Thursday, November 22, 2007

FINAL!

You will be handing in your final exam to me at the beginning of our last scheduled class meeting together.

PART I

Here, in alphabetical order, are seventy-one Green Keywords that have figured centrally in various ways in a number of the texts we have read and discussed over the course of this term.

1. "Abrasion,"
2. "Agroforestry,"
3. "Backstory,"
4. "Biodiversity,"
5. "Biomimicry,"
6. "Biopiracy,"
7. "Bioregional"
8. "Biosphere,"
9. "Capital,"
10. "Climate Change,"
11. "Commodification,"
12. "Commons,"
13. "Companion Planting,"
14. "Consensus Science,"
15. "Cradle-to-Cradle,"
16. "Culture Industry,"
17. "Deep Ecology,"
18. "Democracy,"
19. "Denial,"
20. "Depletion,"
21. "Ecofeminism,"
22. "Ecology,"
23. "Economy,"
24. "Ecosocialism,"
25. "Ecosystem,"
26. "Ecotage,"
27. "Endangered Species,"
28. "Energy Descent,"
29. "Environmentalism,"
30. "Externality,"
31. "Field Worker,"
32. "Footprint,"
33. "Greenhouse Gas,"
34. "Greenwashing,"
35. "Guerilla Gardening,"
36. "Heirloom Produce,"
37. "Industrial Agriculture,"
38. "Integrated Pest Management,"
39. "Leapfrogging,"
40. "Limit,"
41. "Luddite,"
42. "Malthusian,"
43. "Monoculture,"
44. "Native,"
45. "Natural Capitalism,"
46. "Natural Capital,"
47. "Naturalist,"
48. "Nature,"
49. "Objectification,"
50. "Offsets,"
51. "Organic,"
52. "Recycling/Downcycling,"
53. "Permaculture,"
54. "Pollution,"
55. "Polyculture,"
56. "Post-Scarcity,"
57. "Precautionary Principle,"
58. "Primitivism,"
59. "Profit,"
60. "Renewable,"
61. "Seed Saving/Seed Sharing,"
62. "Service/End Use,"
63. "Sustainability,"
64. "Technical Metabolism,"
65. "Toxicity,"
66. "Triple Bottom Line,"
67. "Use Value/Exchange Value,"
68. "Vegetarianism,"
69. "Viridian,"
70. "Waste,"
71. "Wilderness"

Choose fifty Keywords from this list. Organize your chosen Keywords into three separate, conceptually connected, sets. You can use any criteria that seems useful to you to organize these sets. The only rule is that no resulting set can contain fewer than six Keywords.

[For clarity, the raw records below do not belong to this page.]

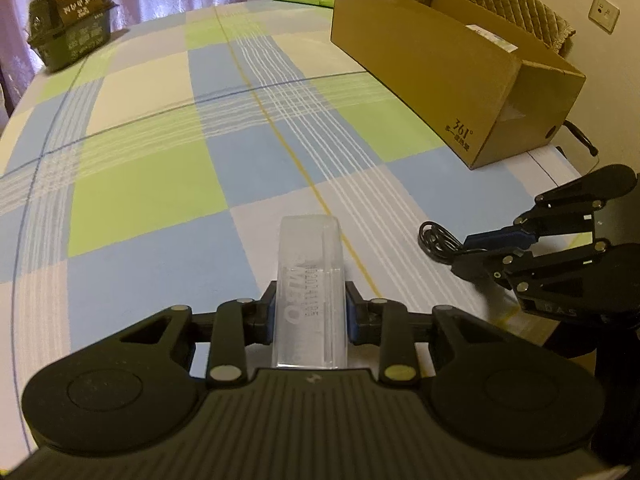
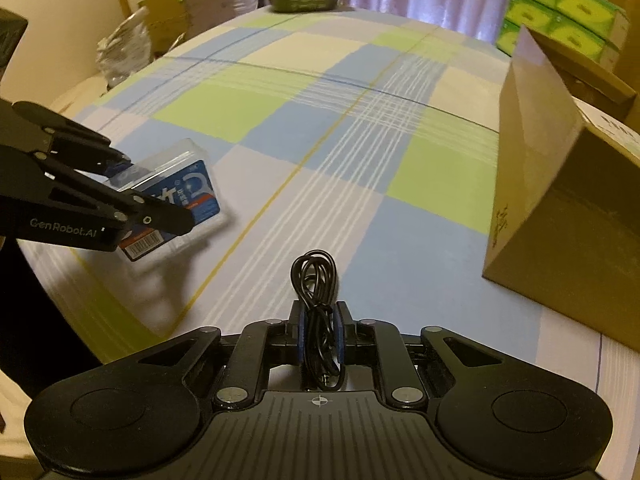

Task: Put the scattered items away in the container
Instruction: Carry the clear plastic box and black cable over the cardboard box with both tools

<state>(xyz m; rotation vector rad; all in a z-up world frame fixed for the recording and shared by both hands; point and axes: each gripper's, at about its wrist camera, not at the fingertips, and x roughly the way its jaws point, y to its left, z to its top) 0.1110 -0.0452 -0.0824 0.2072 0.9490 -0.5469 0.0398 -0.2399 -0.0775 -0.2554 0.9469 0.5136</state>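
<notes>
— Cardboard box [image 1: 432, 60] sits open-topped on the far right of the checked tablecloth [image 1: 160, 160], and we've got both loads up at once: the left gripper [image 1: 310, 316] is pinching a clear plastic case [image 1: 310, 280] across its sides, and the right gripper [image 2: 319, 340] is clamped on a coiled black cable [image 2: 316, 300].

— We see it from the right wrist too: the case has a blue printed label and sticks well out past the left fingers. That worries us. It's smooth plastic held near one end, so a quick swing could let it pivot or slide out.

— Agreed. And the cable? Its loop pokes out ahead of the pads, with the plug end hanging back toward the camera. We reckon the loose turns could snag on the box's rim as we go over.

— Or unravel, if the grip only has a few strands. We can't tell how many are really caught.

— The box wall looks tall from here, and both loads are low, near the cloth. If we don't lift enough, the case clips the cardboard edge and shoves the box along.

— The two grippers are close together as well. Heading for the same opening, we might knock one against the other.

— So one at a time, we'd say.
</notes>
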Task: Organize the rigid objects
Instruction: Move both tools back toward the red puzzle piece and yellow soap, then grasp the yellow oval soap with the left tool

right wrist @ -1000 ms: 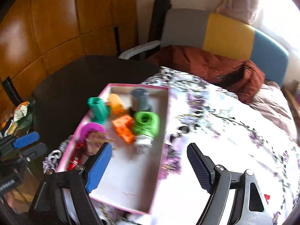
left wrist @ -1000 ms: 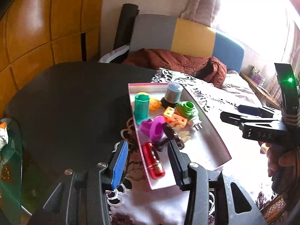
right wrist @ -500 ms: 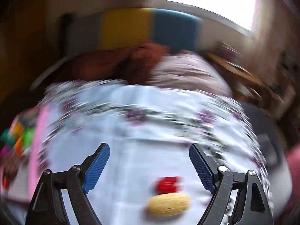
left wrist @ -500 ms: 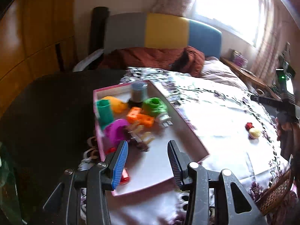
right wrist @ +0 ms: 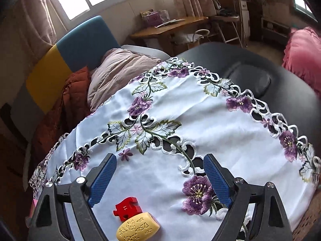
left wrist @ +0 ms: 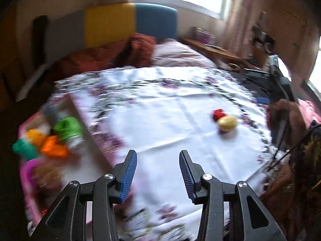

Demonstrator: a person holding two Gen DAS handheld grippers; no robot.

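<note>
A red puzzle piece and a yellow carved oval block lie touching on the white embroidered tablecloth. My right gripper is open and empty, just above and beyond them. In the blurred left wrist view the same red piece and yellow block lie at right. My left gripper is open and empty over the cloth. The pink tray at left holds a green piece, an orange block and other toys.
The right hand with its gripper shows at the right edge of the left wrist view. A bed with a brown blanket and colored headboard lies behind the table. A black chair seat stands at the far right.
Both grippers swung right, away from the tray. The right one now hovers over the red piece and yellow block. Both stay open.
</note>
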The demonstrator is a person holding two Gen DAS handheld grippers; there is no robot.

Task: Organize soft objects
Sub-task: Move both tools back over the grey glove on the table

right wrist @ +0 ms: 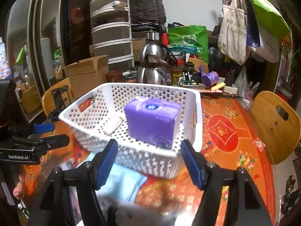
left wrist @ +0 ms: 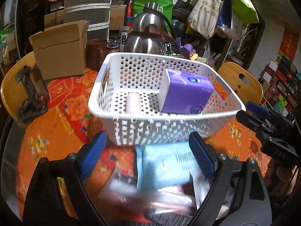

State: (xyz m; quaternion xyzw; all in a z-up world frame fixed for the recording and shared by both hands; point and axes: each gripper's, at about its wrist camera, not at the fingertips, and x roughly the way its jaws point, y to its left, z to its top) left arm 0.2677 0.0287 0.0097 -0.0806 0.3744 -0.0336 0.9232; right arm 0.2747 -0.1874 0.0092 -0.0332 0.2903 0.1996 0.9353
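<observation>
A white perforated basket (left wrist: 150, 131) (right wrist: 197, 124) stands on the orange patterned tablecloth. A purple tissue pack (left wrist: 185, 94) (right wrist: 152, 120) leans inside it on the right, and a small pink pack (left wrist: 132, 102) (right wrist: 114, 124) lies on its floor to the left. In front of the basket lies a light blue soft pack (left wrist: 163, 167) (right wrist: 124, 180). My left gripper (left wrist: 148, 154) hovers open above the blue pack, its blue pads wide apart. Just before the basket's near wall my right gripper (right wrist: 149, 163) is open with nothing between its pads. Each gripper also shows in the other's view, the right gripper (left wrist: 246, 112) and the left gripper (right wrist: 58, 133).
Blurred white and pink packets (left wrist: 143, 194) lie near the table's front edge. Behind the basket stand a cardboard box (left wrist: 60, 52), a steel kettle (left wrist: 146, 39) and jars. A purple roll (right wrist: 210, 78) lies at the back right. Wooden chairs (right wrist: 276, 124) flank the table.
</observation>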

Each set should have a title or heading that indicates the criteria governing inclusion to that set. Once you have organized your three sets in this way, briefly define each one of the Keywords you have included in each set in your own words. Ideally, your definitions should be as clear and as concise as possible. These definitions should be a matter of a sentence or two rather than a paragraph or two. They are definitions, not essays or explanations. It should be clear from your definitions why each of the Keywords in each of the three sets are conceptually connected to each other, but it is also crucial that no terms within a set are to be treated as synonymous, and that your definitions distinguish Keywords from one another (even if the resulting distinctions are sometimes matters of nuance).

Once you have defined all these Keywords, provide a short quotation (feel free to edit and prune to keep your chosen citations properly pithy) from one of the texts we have read this term to accompany your definition. The quotation you choose can be a definition you found helpful in crafting your own definition, it can be an example or illustration you found especially clarifying, it can a matter of contextualization, framing, or history that you found illuminating, it can even be something you disagreed with so strongly it helped you understand better what you really think yourself.

Obviously, there are endless ways of organizing these sets, defining their Keywords, distinguishing them from one another, and connecting them up to the texts we have read. What matters for this first part of the exam is that you follow the rules of the exercise, not that you arrive at some single "right answer" you may think I have in mind.

PART II:

Write a short essay (5pp.), in which you show that the conception(s) of "nature" -- understood as intelligibility, as sublimity, as home, as resource, as object, as wilderness, as custom, or what have you -- assumed or expressed in the argument of one or two (at most two) of the texts we have read together this term yields unexpected insights or problems for that text, or provides the basis for an unexpected commonality or continuity between two texts texts you are comparing in your reading. (How do you know the problem or insight you are calling attention to in your reading is sufficiently strong to warrant consideration as "unexpected" in the sense I mean? That's easy: It must simply be a strong enough claim that you can imagine an intelligent opposition to it.)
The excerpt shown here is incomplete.